Она заметила его, отпустила руки, чтобы поплыть к нему, но вдруг вскрикнула и камнем ушла под воду. Степан успел нырнуть одновременно с ней, подхватил почти невесомое ее тело, вытолкнул его наверх и, поддерживая одной рукой, стал что есть силы загребать другой к своему берегу. Через несколько минут он с облегчением почувствовал, что может достать ногами дно. Тогда он стал, взял Ингеборг на руки, поднял ее над водой и, шатаясь от течения и усталости, внезапно охватившей его, пошел со своей ношей. Ингеборг машинально обхватила его за шею руками, обняла, и только тут Степан понял, осознал, кого он несет, что у него на руках девушка, та самая норвежка, которую он любит, и что все, что происходит сейчас, не сон, а явь, которая, наверно, никогда больше не повторится. Тогда он остановился, наклонил голову, отыскивая дрожащими губами ее лицо, и бережно, с наслаждением поцеловал Ингеборг в губы.
Она вздрогнула и улыбнулась.
— Отпусти меня, — сказала она. — Я теперь сама пойду... Надо быстро найти твой начальник. Где он, скажи?
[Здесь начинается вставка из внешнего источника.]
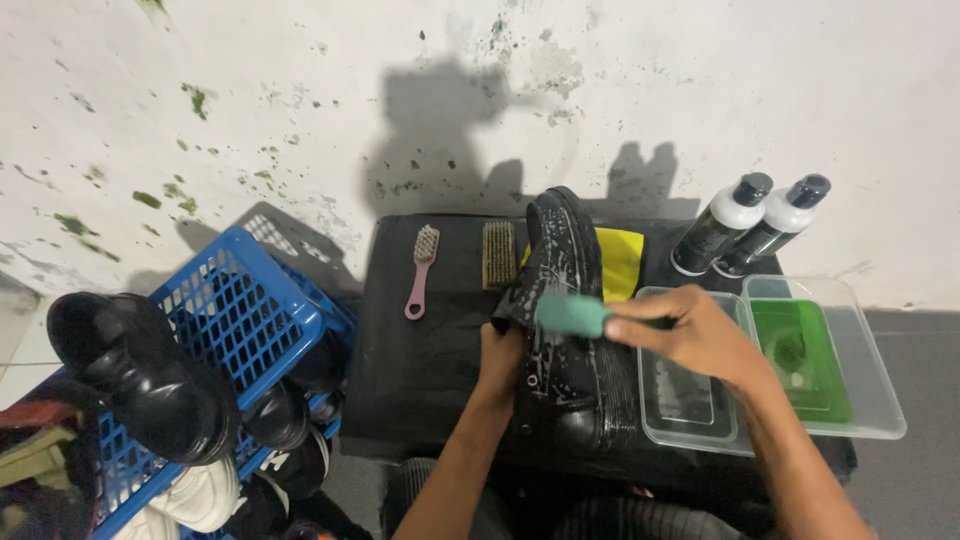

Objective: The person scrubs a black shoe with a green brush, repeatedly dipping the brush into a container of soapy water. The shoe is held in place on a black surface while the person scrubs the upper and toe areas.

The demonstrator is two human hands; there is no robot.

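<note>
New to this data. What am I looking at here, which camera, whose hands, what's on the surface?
There is one view, from a camera worn on a person's head, looking down. No machine: two bare hands. The left hand steadies a wet black shoe, soapy on top. The right hand holds a teal brush against it. On the black work surface lie a pink brush, a wooden brush, a yellow cloth, two bottles and clear trays, one with a green insert. A blue basket of shoes sits left.
</note>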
— Ты сейчас его увидишь, близко уже...
Он обнял ее, поддерживая, чтобы она не упала, и повел напрямик на доносившиеся голоса.
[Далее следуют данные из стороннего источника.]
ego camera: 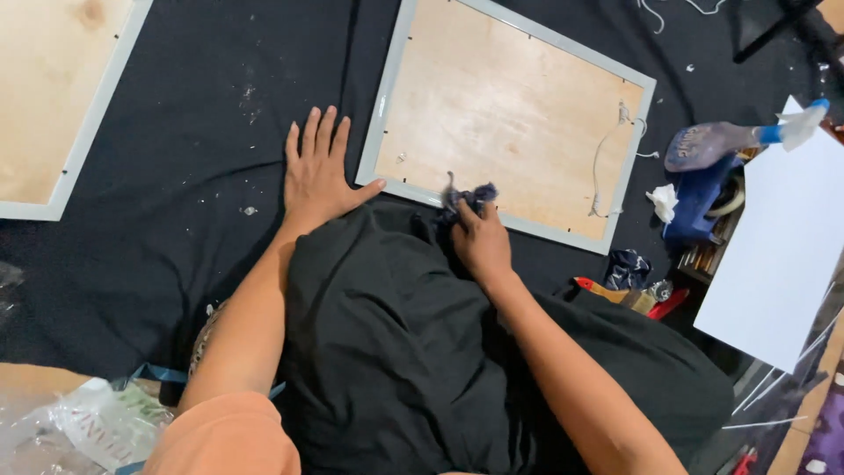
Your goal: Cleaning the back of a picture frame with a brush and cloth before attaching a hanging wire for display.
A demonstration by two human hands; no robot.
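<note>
Rag point(469, 195) bunched in my right hand point(482, 242), gripped tight at the near edge of the grey frame point(385, 114). My left hand point(315, 171) lies open, flat on black cloth point(176, 176) beside it. Wiping looks partway; 1 more frame point(83, 145) sits untouched, far left.

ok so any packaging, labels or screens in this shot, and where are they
Clear plastic bag: bottom left corner, crumpled, see-through with grey printed lettering, beside the left arm.
Blue bottle: right side, lying on its side, translucent with faint marking and a blue nozzle.
No screens or signs show.
</note>
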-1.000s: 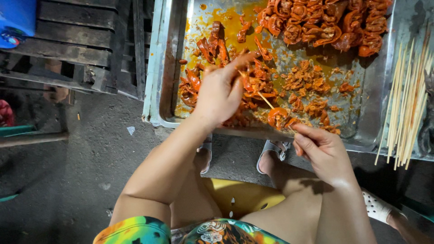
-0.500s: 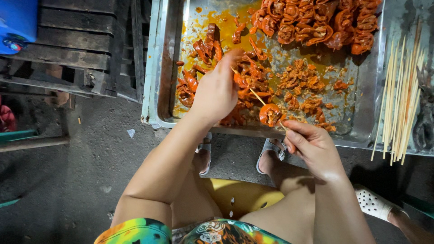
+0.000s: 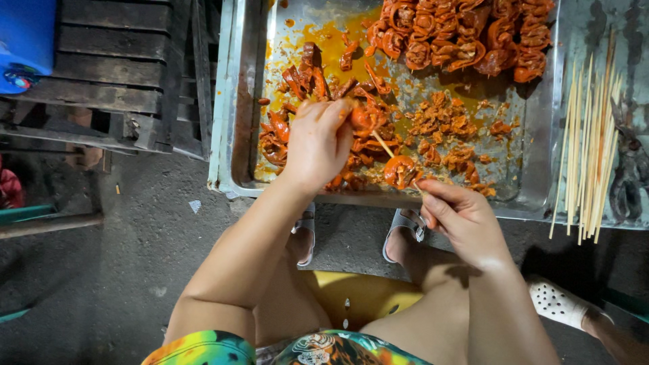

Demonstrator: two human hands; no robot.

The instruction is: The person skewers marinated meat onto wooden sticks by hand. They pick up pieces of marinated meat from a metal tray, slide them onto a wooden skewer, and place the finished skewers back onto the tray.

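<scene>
Over a steel tray (image 3: 541,169), the right hand (image 3: 460,220) pinches a skewer (image 3: 384,144) angled up-left toward the left hand (image 3: 318,142), which grips a meat piece (image 3: 362,118)

I see the tray (image 3: 243,101) ahead with meat (image 3: 446,122) in it, skewers (image 3: 588,149) to its right, a crate (image 3: 115,67) to its left.
</scene>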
— Ой, больно! — Ингеборг споткнулась о камень.— Русская земля... Она такая же, как наша.
Навстречу им уже бежали.
— Живая! — выдохнул кто-то с облегчением.
— Где Папа? — спросил Степан тихонько.
— Вот он идет.
— Товарищ майор!.. — начал было Степан, но начальник заставы махнул рукой.
— Отставить!.. Проводишь в кабинет... Повар, быстро горячего чаю... Никитин, сходите ко мне домой и попросите у Марии Петровны халат.
Лишь после этого он остановился перед норвежкой и, козырнув, сказал.
— Вы хотели меня видеть, фрекен Виктория. Я к вашим услугам. Пройдемте в помещение.
Ингеборг улыбнулась.
— Спасибо...
Она смотрела по сторонам с явным любопытством. Ее ничуть не смущала ни набедренная повязка, ни восхищенные взгляды, которые бросали на нее солдаты. Она шла, радостно улыбаясь и поворачивая голову то вправо, то влево, иногда оглядываясь. Теперь она опиралась о плечо Степана, который, кажется, смутно понимал, что происходит вокруг. У него кружилась голова от усталости, от близости Ингеборг и счастья, что она осталась жива, и со стороны казалось, что не он ведет норвежку, а она его. Он не сводил с нее влюбленных глаз, и она тоже откровенно выделяла его из других, то и дело поворачивала к нему свое восторженное лицо и улыбалась не так, как всем, а сдержанно и смущенно.